The assumption behind scaling laws is monotonic: bigger models perform better. More parameters, more data, more compute — all pointing the same direction. Guo et al. found the inversion.
When you use a language model to compress and reconstruct context, larger models produce less faithful reconstructions. Training loss goes down — the standard metric says everything is improving — but the reconstructed text drifts from the source. “White strawberry” becomes “red strawberry.” “Alice hit Bob” becomes “Bob hit Alice.”
Two mechanisms. First, knowledge overwriting: the larger model has more confident priors about how the world works, and those priors compete with the input signal. It “knows” strawberries are red. The source says white. The model's knowledge wins. Second, semantic drift: larger models paraphrase rather than reproduce. They understand the meaning so well that they feel licensed to rephrase it — and rephrasing introduces errors the original lacked.
The metric that should catch this — training loss — doesn't. Loss measures how well the model predicts the next token in aggregate. A model that confidently generates “red strawberry” when the source said “white strawberry” can still have excellent loss if it gets most other tokens right. The aggregate metric hides the instance-level failure. This is the benchmark illusion applied to a single model over time: the score improves while the behavior degrades.
The deeper pattern: confidence scales faster than accuracy, and the standard metrics track confidence. A model that knows more is not a model that listens more. The additional knowledge doesn't augment the input — it competes with it. The mechanism isn't ignorance (the small model doesn't know about strawberries) but arrogance (the large model knows too much about them to accept contradictory evidence).
This inversion generalizes. The most experienced forecaster isn't necessarily the most accurate — strong priors can override weak signals even when the signal is correct and the prior is wrong. The most active trader isn't necessarily the most profitable — higher engagement produces more trades but each trade has weaker conviction. A single authoritative weather model (NWS: “46 degrees, high confidence”) can be less useful than an ensemble of weaker models (GFS: “37.5 degrees, with 31 separate estimates showing the spread”) because the ensemble reports its own uncertainty while the authoritative model hides it.

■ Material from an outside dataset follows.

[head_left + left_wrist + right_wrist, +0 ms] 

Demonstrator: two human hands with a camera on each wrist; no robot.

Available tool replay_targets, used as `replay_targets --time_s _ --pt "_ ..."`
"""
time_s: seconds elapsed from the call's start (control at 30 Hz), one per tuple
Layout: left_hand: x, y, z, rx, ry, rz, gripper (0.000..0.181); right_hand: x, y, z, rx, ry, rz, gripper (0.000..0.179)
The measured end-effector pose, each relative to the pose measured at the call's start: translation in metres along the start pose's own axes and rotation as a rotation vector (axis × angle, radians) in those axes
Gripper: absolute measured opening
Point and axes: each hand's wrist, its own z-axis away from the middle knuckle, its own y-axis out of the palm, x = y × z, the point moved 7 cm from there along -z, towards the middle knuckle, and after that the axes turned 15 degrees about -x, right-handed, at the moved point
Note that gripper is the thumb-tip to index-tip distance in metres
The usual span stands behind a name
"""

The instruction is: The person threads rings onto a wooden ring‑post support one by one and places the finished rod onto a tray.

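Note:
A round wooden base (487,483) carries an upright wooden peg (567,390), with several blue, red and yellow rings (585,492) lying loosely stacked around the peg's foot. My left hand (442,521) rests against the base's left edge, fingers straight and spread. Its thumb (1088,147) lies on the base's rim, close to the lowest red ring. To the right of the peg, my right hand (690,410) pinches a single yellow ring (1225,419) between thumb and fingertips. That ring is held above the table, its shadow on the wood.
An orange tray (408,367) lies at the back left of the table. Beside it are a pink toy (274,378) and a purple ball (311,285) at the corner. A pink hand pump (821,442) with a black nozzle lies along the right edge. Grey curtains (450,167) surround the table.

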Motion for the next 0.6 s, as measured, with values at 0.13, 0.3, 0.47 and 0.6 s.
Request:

The practical conclusion is uncomfortable. If you want a faithful compressor, use a smaller model. If you want a creative generator, use a larger one. These are different tasks, and the property that helps one — rich internal knowledge — hurts the other. The scaling paradox isn't a paradox at all. It's a trade-off between what the model knows and what the model hears. Scale amplifies the voice inside. Sometimes the voice inside is wrong, and the whisper from outside is all that matters.